Exercise details: Copy the listing exactly; drop the pictures.
Stored data Block Start
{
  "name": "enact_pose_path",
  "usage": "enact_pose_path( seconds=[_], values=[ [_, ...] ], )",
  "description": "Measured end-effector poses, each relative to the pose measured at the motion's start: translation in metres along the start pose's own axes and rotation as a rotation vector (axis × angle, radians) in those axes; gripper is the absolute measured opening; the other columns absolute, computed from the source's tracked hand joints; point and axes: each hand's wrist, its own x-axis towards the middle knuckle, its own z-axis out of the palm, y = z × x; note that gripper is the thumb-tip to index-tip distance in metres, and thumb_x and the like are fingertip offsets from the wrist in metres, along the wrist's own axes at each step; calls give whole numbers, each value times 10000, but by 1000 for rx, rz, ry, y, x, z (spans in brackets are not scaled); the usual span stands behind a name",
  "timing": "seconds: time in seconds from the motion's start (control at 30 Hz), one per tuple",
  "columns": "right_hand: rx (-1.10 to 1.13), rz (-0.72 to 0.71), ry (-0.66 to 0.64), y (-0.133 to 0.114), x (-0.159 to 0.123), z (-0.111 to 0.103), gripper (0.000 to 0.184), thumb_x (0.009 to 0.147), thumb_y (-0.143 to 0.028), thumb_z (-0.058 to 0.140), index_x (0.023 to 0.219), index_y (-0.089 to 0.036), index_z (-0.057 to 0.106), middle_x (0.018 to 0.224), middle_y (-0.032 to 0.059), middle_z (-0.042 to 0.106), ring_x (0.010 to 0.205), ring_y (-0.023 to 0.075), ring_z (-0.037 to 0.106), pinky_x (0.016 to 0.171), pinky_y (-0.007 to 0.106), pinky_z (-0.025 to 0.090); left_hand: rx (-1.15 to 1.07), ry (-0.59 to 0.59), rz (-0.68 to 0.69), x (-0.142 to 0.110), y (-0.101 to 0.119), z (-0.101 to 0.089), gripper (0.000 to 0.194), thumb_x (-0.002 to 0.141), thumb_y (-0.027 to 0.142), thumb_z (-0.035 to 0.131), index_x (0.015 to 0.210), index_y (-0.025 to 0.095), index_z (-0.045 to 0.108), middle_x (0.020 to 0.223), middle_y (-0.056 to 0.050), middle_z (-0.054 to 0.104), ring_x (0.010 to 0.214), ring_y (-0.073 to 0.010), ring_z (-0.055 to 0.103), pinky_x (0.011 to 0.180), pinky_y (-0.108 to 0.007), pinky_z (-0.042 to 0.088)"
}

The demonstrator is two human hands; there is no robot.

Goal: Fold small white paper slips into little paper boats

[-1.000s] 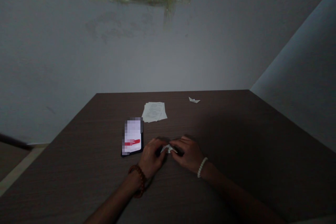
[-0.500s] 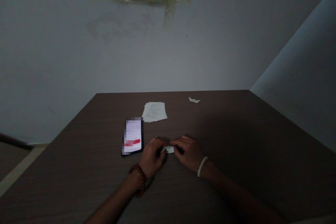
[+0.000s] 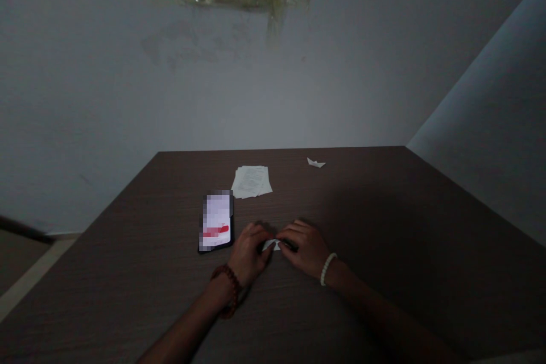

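Note:
A small folded piece of white paper (image 3: 272, 245) lies low on the table between my hands, its edges partly covered by fingers. My left hand (image 3: 251, 253), with a dark red bead bracelet at the wrist, pinches its left side between thumb and fingers. From the right, my right hand (image 3: 307, 246), wearing a pale bead bracelet, closes thumb and fingertips on the paper's other side. The fingertips of both hands nearly meet at its top edge.
A lit phone (image 3: 216, 222) lies left of my hands. Behind it sits a stack of printed paper sheets (image 3: 251, 181). A small folded paper boat (image 3: 316, 163) rests near the back of the brown table (image 3: 140, 210). The wall (image 3: 273, 91) stands behind.
My fingertips have drawn closer together over the paper, and less of it shows now. My right thumb has moved in onto its right side. The other things stay put.

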Motion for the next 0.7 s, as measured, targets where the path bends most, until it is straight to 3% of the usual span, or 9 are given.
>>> enact_pose_path(
  seconds=[0.37, 0.7],
  values=[
    [-91, -2, -53, 5, -2, 2, 73, 843, -175, 601, 834, -193, 672, 819, 30, 655, 799, 170, 531, 730, 294, 423, 115, -59, 145, -3, 0, -12, 190, 841, 129, 509, 940, 161, 668, 879, -77, 612, 877, -227, 498, 782, -374, 457],
    [-178, -142, -95, 10, -3, -5, 121, 879, -222, 588, 810, -203, 686, 816, 27, 614, 785, 159, 492, 690, 278, 399, 307, -90, 328, -5, -12, -14, 212, 916, 204, 473, 983, 173, 671, 865, -78, 588, 822, -206, 501, 722, -343, 465]
  ],
)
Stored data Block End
Task response:
{
  "name": "enact_pose_path",
  "usage": "enact_pose_path( seconds=[_], values=[ [_, ...] ], )",
  "description": "Measured end-effector poses, each relative to the pose measured at the motion's start: translation in metres along the start pose's own axes and rotation as a rotation vector (axis × angle, radians) in those axes; gripper is the absolute measured opening; the other columns absolute, computed from the source's tracked hand joints; point and axes: each hand's wrist, its own x-axis towards the middle knuckle, its own z-axis out of the palm, y = z × x; note that gripper is the thumb-tip to index-tip distance in metres, and thumb_x and the like are fingertip offsets from the wrist in metres, along the wrist's own axes at each step; calls give whole numbers, each value times 10000, but by 1000 for rx, rz, ry, y, x, z (spans in brackets are not scaled); the usual span stands behind a name",
  "timing": "seconds: time in seconds from the motion's start (control at 30 Hz), one per tuple",
  "columns": "right_hand: rx (-1.10 to 1.13), rz (-0.72 to 0.71), ry (-0.66 to 0.64), y (-0.133 to 0.114), x (-0.159 to 0.123), z (-0.111 to 0.103), gripper (0.000 to 0.184), thumb_x (0.009 to 0.147), thumb_y (-0.143 to 0.028), thumb_z (-0.058 to 0.140), index_x (0.023 to 0.219), index_y (-0.089 to 0.036), index_z (-0.057 to 0.106), middle_x (0.018 to 0.224), middle_y (-0.032 to 0.059), middle_z (-0.042 to 0.106), ring_x (0.010 to 0.205), ring_y (-0.023 to 0.075), ring_z (-0.037 to 0.106), pinky_x (0.016 to 0.171), pinky_y (-0.007 to 0.106), pinky_z (-0.025 to 0.090); left_hand: rx (-1.15 to 1.07), ry (-0.59 to 0.59), rz (-0.68 to 0.69), x (-0.142 to 0.110), y (-0.101 to 0.119), z (-0.101 to 0.089), gripper (0.000 to 0.194), thumb_x (-0.002 to 0.141), thumb_y (-0.027 to 0.142), thumb_z (-0.035 to 0.131), index_x (0.015 to 0.210), index_y (-0.025 to 0.095), index_z (-0.045 to 0.108), middle_x (0.020 to 0.223), middle_y (-0.056 to 0.050), middle_z (-0.054 to 0.104), ring_x (0.010 to 0.214), ring_y (-0.073 to 0.010), ring_z (-0.055 to 0.103), pinky_x (0.011 to 0.180), pinky_y (-0.108 to 0.007), pinky_z (-0.042 to 0.088)"
}

The demonstrator is two human hands; there is no robot.

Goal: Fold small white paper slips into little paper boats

[-1.000s] 
[-0.500s] 
[+0.000s] 

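Note:
A small folded piece of white paper (image 3: 272, 245) lies low on the table between my hands, its edges partly covered by fingers. My left hand (image 3: 251, 253), with a dark red bead bracelet at the wrist, pinches its left side between thumb and fingers. From the right, my right hand (image 3: 307, 246), wearing a pale bead bracelet, closes thumb and fingertips on the paper's other side. The fingertips of both hands nearly meet at its top edge.
A lit phone (image 3: 216, 222) lies left of my hands. Behind it sits a stack of printed paper sheets (image 3: 251, 181). A small folded paper boat (image 3: 316, 163) rests near the back of the brown table (image 3: 140, 210). The wall (image 3: 273, 91) stands behind.
My fingertips have drawn closer together over the paper, and less of it shows now. My right thumb has moved in onto its right side. The other things stay put.
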
Motion for the next 0.7 s, as measured, targets where the path bends most, until it is straight to 3% of the usual span, or 9 are given.
>>> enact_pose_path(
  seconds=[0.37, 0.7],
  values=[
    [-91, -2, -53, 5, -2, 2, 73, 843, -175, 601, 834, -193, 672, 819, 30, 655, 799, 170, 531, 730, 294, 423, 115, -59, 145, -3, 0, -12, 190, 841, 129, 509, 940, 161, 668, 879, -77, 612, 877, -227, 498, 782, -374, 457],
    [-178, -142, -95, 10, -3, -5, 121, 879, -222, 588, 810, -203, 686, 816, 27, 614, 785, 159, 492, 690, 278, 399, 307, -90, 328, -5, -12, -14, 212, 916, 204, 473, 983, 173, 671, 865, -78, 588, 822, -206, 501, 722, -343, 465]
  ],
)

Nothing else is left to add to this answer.